- [WHAT IS REQUIRED]
Exactly the lines from the one containing "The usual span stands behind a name" through the final line of the data below, with pictures omitted, make up the answer.

- [GIVEN MATERIAL]

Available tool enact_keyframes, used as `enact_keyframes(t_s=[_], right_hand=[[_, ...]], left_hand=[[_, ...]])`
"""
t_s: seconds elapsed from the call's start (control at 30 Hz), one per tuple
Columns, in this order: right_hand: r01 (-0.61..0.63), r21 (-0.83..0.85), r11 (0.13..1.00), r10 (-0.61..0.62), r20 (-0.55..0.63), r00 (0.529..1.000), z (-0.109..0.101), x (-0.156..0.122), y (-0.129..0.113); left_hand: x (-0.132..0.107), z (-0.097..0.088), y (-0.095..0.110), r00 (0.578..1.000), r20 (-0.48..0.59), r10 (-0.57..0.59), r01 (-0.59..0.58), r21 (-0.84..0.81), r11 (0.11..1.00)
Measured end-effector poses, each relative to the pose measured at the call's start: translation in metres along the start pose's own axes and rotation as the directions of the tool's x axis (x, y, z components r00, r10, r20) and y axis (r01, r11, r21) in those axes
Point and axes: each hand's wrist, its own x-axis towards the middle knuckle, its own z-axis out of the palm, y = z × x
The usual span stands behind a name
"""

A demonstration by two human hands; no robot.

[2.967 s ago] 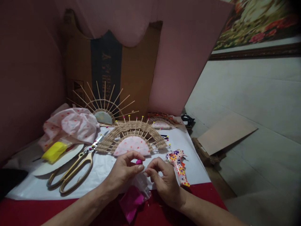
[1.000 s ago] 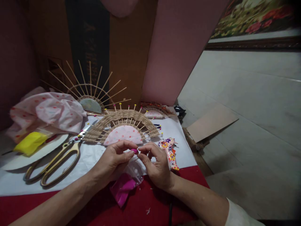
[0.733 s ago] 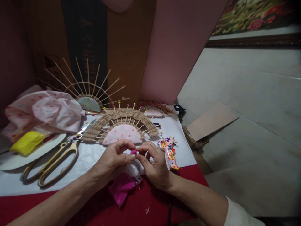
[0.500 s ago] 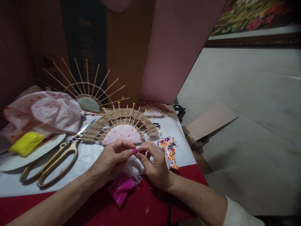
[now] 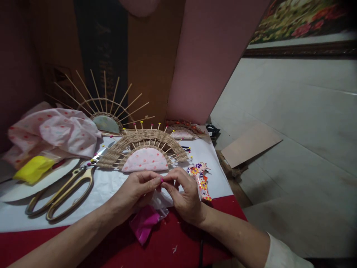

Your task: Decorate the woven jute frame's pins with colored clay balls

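Note:
My left hand (image 5: 136, 191) and my right hand (image 5: 185, 195) meet fingertip to fingertip over the table, both pinched on a tiny magenta bead (image 5: 161, 180). Under them lies a small clear plastic bag (image 5: 147, 219) with magenta material in it. Just beyond my fingers sits a half-round woven fan piece (image 5: 143, 150) with a pink dotted fabric centre and sticks tipped with coloured beads.
Gold-handled scissors (image 5: 60, 195) lie at the left on white paper (image 5: 111, 186). A flower-patterned glue gun (image 5: 200, 180) rests to the right of my hands. Pink dotted cloth (image 5: 55, 130), a yellow packet (image 5: 33, 168), two more stick fans (image 5: 107, 111) and a cardboard panel (image 5: 150, 56) stand behind.
The view shifted to the left and down since three seconds ago. My fingertips have closed tighter together on the magenta bead, which shows less now.

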Motion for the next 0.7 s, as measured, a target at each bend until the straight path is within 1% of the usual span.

- [RESPONSE]
The usual span stands behind a name
"""

A demonstration by two human hands; no robot.

[2.967 s ago] 
[1.000 s ago] 
[0.733 s ago] 
[0.500 s ago] 
[now] 

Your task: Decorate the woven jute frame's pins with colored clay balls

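Note:
My left hand (image 5: 136, 191) and my right hand (image 5: 185, 195) meet fingertip to fingertip over the table, both pinched on a tiny magenta bead (image 5: 161, 180). Under them lies a small clear plastic bag (image 5: 147, 219) with magenta material in it. Just beyond my fingers sits a half-round woven fan piece (image 5: 143, 150) with a pink dotted fabric centre and sticks tipped with coloured beads.
Gold-handled scissors (image 5: 60, 195) lie at the left on white paper (image 5: 111, 186). A flower-patterned glue gun (image 5: 200, 180) rests to the right of my hands. Pink dotted cloth (image 5: 55, 130), a yellow packet (image 5: 33, 168), two more stick fans (image 5: 107, 111) and a cardboard panel (image 5: 150, 56) stand behind.
The view shifted to the left and down since three seconds ago. My fingertips have closed tighter together on the magenta bead, which shows less now.
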
Motion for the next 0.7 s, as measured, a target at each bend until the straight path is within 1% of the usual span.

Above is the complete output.